As the coefficients vary, individual schools will shoot up and down in the rankings based on their demographic profiles. This is likely to be a quite unstable ranking from year to year, which is an unreservedly bad thing–it will encourage deans to make radical shifts and pinpoints turns on the basis of the slightest evidence. This holds promise only for the sort of people who use the word “disrupt” too much.

Most dispiriting about the tone of the report for me is the implicit optimism that they have the data to solve all of the problems of varying group performance. Even if they solve race and gender, a whole slew of other factors will persist. I joked on Twitter that the “moneyball” dean should summarily reject short people and twins from admission, since their lifetime earnings tend to be lower; although that’s obviously foolish, plenty of universities and groups will suffer under a regression-based ranking.

For instance, schools with a large Asian-American population will be expected by the model to perform extremely well. But it’s well known that certain Asian demographic groups don’t share in the benefits. These subgroups tend to be geographically concentrated, so it’s a fair bet that the University of Minnesota, say, will appear to be doing a much worse job than it actually is because the model expects its Hmong-American students to perform as well as UCSD’s Chinese-American ones.

There are also obvious questions about what to include in the model. It won’t include, for instance, a for-profit/not-for-profit flag, because if students attending for-profit schools do worse, that should reflect poorly on them. But should there be a public/private flag? This is less clear. Perhaps thorniest of all is the issue of accounting for degree composition. People training to be nurses make more than people training to be clergy. But the report vacillates, for understandable reasons, on whether degree mix should be included in the model. Most politicians, President Obama included, tend to like the idea that a model like this might give an extra nudge to schools to eliminate their art history major. (His stereotype, not mine).

But that’s the real problem. Including all these factors is a double-edged sword: although it means that the rankings will be more fair to socially disadvantaged groups and schools serving those populations, it also brings a new form of gaming into play. Although people love to complain about the distortionary effects of the US News ranking, the effects are relatively innocuous compared to what they could be. Sure, it’s absurd that Princeton probably deliberately accepts underqualified applicants to improve its yield or that default enrollment caps at Northeastern are 19 and 49 students to fall just short of the minimum class sizes: but those effects aren’t especially pernicious. US News doesn’t include all that many variables in its list, so really evil discriminatory practices in gaming the rankings aren’t as common as they could be.

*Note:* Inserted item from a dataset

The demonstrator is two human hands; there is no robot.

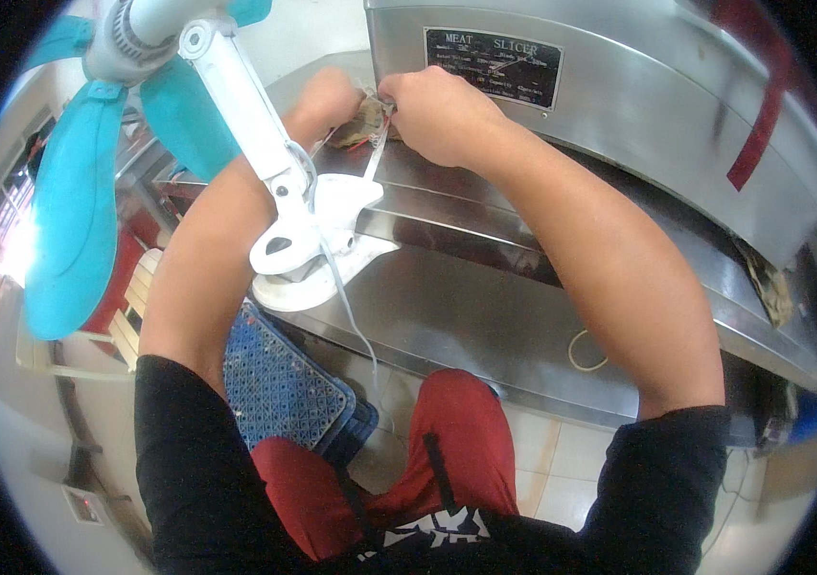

If this federal ranking is adopted, it could unleash all sorts of new problems precisely because the data being used is so much richer. Depending on the exact calibration of the model, it may quickly become apparent that it makes sense to discriminate against or reward all sorts of classes (wealthy African Americans). And depending on what isn’t included, it may be obviously beneficial to start shuttering or discouraging enrollments in the liberal arts. It will take the actual introduction of the ranking for all the ingenuity of the managerial class to be deployed to reveal the ways that they can be gamed.